What is the reason for adding 1 to Y?
Y = Y + 1;
This is the code written to generate sine wave for DAC input .
clc; % Clear The Previous Points
Ns = 128; % Set The Number of Sample Points
RES = 12; % Set The DAC Resolution
OFFSET = 0; % Set An Offset Value For The DAC Output
%------------[ Calculate The Sample Points ]-------------
T = 0:((2*pi/(Ns-1))):(2*pi);
Y = sin(T);
Y = Y + 1;
Y = Y*((2^RES-1)-2*OFFSET)/(2+OFFSET);
Y = round(Y);
%--------------[ Print The Sample Points ]---------------
fprintf('%d, %d, %d, %d, %d, %d, %d, %d, %d, %d, %d, %d, %d, %d, %d, \n', Y);
Walter Roberson on 11 Jun 2021
Adding one transforms it from the range [-1 1] to [0 2] . Multiply by 2^12 to get a value in the range [0 4096] . Divide by 2 to get [0 2048]. Which is suitable for transmission over a digital interface using unsigned bits.

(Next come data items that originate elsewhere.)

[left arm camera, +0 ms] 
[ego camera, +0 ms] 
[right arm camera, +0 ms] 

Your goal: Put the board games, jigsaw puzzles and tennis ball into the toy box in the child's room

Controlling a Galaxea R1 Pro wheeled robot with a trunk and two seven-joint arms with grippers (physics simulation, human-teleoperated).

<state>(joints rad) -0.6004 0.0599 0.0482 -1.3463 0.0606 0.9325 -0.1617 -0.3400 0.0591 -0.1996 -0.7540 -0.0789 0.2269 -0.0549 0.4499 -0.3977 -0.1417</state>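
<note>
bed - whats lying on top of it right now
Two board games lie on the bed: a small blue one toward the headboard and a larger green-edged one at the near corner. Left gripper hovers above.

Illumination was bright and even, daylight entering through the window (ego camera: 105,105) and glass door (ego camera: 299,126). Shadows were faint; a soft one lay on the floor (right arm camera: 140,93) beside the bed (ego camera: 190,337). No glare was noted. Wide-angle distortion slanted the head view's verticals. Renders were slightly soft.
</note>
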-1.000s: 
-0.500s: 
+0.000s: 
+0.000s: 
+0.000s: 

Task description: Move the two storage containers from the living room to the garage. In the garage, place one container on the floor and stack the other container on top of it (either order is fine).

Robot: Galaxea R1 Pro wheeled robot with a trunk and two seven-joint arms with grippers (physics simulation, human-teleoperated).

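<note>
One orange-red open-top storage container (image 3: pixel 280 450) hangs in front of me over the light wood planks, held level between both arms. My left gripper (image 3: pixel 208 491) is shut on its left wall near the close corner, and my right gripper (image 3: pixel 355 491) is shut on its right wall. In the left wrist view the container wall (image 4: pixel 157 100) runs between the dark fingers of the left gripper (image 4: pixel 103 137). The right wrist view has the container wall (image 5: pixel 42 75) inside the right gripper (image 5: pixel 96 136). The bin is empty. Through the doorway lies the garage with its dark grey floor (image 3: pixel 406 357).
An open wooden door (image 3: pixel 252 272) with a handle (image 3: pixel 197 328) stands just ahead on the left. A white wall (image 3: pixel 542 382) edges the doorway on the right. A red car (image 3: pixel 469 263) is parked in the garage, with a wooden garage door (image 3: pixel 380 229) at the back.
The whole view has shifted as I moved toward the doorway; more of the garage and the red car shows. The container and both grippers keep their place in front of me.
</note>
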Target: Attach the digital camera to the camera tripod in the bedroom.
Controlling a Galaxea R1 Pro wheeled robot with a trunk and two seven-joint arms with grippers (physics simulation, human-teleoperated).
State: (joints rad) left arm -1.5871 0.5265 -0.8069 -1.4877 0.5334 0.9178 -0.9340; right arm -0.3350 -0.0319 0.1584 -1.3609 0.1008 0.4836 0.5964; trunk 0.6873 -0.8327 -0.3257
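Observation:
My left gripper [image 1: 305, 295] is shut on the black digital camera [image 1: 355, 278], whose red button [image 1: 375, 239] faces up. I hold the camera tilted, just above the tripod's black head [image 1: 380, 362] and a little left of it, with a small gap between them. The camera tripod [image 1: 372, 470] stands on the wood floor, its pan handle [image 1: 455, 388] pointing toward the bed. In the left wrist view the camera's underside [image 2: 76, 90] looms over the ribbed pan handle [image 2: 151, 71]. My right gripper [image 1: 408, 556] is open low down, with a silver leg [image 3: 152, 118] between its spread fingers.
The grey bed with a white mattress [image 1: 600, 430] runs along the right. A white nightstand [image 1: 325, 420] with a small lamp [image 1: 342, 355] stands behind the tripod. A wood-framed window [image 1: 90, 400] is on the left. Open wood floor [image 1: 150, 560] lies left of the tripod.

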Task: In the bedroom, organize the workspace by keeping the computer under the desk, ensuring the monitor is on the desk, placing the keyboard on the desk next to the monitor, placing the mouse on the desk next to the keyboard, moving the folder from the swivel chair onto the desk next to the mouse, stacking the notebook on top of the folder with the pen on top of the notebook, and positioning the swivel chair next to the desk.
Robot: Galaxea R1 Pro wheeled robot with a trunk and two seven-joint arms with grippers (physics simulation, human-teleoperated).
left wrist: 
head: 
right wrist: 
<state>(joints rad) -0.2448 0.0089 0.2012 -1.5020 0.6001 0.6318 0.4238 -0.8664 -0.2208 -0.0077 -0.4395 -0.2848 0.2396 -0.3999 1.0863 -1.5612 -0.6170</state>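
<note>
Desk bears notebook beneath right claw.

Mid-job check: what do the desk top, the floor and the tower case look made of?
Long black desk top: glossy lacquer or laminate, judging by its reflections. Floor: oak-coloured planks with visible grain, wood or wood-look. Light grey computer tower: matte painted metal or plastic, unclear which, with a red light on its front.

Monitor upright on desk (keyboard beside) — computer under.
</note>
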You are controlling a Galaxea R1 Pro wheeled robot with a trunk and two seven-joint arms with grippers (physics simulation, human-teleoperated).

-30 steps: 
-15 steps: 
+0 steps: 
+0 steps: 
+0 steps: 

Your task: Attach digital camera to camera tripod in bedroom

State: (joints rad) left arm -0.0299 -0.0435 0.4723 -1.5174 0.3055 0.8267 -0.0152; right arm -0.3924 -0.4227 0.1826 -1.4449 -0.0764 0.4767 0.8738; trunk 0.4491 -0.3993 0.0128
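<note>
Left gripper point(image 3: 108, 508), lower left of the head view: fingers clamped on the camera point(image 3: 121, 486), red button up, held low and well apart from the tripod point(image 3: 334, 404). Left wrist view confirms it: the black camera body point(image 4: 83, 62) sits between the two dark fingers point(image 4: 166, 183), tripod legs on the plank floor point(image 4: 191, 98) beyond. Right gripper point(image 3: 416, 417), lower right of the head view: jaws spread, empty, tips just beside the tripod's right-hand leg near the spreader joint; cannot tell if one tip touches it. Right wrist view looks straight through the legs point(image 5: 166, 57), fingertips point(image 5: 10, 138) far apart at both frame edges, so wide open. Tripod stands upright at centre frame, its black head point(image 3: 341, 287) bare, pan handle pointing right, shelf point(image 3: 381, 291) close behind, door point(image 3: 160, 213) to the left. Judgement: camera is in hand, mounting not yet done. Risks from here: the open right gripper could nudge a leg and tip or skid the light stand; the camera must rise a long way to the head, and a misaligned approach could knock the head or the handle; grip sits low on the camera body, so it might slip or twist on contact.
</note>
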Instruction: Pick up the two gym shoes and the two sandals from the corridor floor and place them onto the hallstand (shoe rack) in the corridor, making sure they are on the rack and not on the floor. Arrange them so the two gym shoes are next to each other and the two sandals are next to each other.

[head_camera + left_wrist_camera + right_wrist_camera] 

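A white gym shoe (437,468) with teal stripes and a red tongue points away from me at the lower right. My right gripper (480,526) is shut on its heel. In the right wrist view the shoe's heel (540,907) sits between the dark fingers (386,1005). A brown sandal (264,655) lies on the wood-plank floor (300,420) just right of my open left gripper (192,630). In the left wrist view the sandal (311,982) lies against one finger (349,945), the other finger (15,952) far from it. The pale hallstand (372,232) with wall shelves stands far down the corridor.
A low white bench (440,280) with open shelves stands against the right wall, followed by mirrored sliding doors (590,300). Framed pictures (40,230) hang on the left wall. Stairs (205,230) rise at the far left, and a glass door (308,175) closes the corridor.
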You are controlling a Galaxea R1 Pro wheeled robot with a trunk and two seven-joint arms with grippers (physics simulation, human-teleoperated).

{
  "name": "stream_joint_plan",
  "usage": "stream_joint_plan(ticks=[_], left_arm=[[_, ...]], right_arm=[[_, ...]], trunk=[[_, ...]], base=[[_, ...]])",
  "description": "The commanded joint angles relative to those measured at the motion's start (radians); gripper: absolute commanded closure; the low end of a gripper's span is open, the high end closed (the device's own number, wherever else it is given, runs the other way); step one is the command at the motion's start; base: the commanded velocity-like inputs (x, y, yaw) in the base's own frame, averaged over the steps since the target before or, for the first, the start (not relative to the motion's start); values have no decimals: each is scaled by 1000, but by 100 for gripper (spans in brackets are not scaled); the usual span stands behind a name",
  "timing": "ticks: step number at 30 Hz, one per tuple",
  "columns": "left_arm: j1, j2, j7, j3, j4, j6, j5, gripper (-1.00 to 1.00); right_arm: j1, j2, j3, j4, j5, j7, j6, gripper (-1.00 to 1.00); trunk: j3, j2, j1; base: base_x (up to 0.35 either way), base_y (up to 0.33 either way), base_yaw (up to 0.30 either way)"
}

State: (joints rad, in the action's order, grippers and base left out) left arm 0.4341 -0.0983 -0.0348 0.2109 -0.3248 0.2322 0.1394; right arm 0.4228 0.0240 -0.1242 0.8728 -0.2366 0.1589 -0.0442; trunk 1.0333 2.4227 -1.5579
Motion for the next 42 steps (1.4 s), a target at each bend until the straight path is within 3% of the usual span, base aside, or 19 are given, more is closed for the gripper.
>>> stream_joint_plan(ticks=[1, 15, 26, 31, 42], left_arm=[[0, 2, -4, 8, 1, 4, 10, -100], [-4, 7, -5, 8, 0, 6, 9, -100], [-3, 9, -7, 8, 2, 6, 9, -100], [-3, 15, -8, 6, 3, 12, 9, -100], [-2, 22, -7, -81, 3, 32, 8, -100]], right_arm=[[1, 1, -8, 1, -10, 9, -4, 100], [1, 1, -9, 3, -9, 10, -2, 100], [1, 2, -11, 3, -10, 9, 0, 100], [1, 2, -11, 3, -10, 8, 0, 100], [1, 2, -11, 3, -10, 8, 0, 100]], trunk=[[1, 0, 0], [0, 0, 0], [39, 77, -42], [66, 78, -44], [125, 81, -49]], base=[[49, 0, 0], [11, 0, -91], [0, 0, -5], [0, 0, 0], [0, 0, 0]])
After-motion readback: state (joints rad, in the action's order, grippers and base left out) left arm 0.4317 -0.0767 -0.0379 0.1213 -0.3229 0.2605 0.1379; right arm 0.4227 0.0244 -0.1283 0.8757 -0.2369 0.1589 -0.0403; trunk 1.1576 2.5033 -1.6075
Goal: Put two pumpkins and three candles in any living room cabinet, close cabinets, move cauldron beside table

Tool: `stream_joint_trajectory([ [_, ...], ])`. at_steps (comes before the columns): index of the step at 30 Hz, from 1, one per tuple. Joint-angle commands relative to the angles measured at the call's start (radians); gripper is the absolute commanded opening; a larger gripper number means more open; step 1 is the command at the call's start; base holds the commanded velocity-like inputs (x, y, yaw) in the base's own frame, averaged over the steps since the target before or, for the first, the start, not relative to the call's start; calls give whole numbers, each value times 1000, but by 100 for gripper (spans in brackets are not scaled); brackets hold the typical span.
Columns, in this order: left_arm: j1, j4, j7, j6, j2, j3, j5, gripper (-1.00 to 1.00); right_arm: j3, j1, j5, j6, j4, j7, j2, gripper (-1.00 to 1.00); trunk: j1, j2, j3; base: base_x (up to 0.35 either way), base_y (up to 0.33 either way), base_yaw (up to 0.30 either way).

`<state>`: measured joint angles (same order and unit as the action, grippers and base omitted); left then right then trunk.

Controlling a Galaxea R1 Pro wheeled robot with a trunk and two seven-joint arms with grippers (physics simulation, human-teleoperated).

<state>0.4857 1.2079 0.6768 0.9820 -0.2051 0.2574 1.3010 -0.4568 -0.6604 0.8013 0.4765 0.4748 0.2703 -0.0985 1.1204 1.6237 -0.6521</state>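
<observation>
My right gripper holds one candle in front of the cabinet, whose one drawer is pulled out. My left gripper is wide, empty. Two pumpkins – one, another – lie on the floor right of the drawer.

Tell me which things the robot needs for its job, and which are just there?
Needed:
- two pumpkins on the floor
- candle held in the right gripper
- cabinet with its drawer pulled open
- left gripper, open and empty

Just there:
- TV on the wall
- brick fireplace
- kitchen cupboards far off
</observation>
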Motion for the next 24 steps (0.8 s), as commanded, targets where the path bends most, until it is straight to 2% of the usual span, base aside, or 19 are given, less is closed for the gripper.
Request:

(The way they use OFFSET looks a bit dubious to me though. But it doesn't affect anything when OFFSET is 0.)
If 1 were not added to y then you would start having to transmit values in the range [-2048 2048], and then you would start having to argue about which of the three major representations you use for negative values.